------ Data
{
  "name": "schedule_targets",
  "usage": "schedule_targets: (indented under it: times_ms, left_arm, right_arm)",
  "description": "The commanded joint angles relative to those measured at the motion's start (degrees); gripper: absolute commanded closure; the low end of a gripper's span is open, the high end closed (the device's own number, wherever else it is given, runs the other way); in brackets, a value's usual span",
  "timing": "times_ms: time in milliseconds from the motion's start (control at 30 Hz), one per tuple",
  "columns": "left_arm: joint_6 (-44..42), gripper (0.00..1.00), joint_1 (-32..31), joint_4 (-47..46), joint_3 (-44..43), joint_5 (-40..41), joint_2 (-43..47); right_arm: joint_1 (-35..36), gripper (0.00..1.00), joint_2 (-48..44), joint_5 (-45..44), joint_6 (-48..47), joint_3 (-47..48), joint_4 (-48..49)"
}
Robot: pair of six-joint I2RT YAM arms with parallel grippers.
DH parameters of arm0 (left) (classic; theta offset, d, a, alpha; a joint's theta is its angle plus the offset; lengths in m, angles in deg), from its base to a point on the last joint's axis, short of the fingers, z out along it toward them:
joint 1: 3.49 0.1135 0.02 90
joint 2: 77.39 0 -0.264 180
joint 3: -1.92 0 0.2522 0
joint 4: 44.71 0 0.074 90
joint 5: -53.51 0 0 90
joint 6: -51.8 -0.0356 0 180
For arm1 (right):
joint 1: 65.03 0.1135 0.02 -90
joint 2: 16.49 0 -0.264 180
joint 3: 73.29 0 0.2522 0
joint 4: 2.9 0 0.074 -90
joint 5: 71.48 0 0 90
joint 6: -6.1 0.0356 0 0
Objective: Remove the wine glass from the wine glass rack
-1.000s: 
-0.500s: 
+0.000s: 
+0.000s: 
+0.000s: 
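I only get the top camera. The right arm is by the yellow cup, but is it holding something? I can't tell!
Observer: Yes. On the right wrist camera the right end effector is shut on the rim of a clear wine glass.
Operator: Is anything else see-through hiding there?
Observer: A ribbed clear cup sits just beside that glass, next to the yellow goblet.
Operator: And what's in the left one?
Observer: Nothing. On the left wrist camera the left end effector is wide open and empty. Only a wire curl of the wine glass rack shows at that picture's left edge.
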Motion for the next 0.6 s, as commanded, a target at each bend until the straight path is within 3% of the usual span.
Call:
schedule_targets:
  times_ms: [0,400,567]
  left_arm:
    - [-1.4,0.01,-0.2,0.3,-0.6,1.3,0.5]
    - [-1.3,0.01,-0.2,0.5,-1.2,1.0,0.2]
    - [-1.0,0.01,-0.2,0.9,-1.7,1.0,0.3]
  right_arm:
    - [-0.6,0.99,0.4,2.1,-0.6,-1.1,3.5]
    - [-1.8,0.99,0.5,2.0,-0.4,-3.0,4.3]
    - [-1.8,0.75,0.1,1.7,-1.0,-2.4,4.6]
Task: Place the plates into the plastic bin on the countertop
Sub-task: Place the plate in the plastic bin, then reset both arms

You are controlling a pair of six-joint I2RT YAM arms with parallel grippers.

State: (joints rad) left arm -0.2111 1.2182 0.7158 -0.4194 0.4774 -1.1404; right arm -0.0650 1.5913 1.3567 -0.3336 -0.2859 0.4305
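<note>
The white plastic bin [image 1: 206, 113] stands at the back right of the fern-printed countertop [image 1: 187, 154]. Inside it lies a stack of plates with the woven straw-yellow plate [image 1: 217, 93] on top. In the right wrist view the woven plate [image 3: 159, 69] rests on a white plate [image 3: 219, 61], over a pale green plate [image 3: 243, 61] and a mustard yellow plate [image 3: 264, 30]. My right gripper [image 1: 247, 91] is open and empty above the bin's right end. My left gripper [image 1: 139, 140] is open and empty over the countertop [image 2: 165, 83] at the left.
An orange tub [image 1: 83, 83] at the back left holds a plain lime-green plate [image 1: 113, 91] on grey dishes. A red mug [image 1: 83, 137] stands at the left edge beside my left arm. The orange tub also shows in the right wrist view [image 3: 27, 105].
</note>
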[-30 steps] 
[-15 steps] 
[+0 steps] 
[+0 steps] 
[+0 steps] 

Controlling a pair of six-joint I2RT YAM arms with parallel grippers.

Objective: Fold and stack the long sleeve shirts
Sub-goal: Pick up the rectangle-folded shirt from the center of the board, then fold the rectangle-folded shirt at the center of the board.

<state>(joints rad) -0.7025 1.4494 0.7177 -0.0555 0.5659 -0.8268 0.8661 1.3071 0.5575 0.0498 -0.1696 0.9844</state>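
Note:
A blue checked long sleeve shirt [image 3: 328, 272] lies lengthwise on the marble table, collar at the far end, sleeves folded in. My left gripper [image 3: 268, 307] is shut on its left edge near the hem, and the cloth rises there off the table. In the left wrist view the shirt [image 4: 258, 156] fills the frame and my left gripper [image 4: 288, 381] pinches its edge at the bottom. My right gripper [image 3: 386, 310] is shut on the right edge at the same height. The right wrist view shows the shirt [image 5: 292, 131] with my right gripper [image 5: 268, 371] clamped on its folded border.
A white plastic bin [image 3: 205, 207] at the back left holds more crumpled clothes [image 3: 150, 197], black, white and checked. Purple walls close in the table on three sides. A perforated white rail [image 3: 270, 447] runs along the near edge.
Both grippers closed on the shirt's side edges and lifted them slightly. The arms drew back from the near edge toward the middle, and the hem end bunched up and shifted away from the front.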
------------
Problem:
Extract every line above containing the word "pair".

Solution for this problem:
Robot: pair of six-joint I2RT YAM arms with parallel grippers.
You are controlling a pair of six-joint I2RT YAM arms with parallel grippers.
Controlling a pair of six-joint I2RT YAM arms with parallel grippers.

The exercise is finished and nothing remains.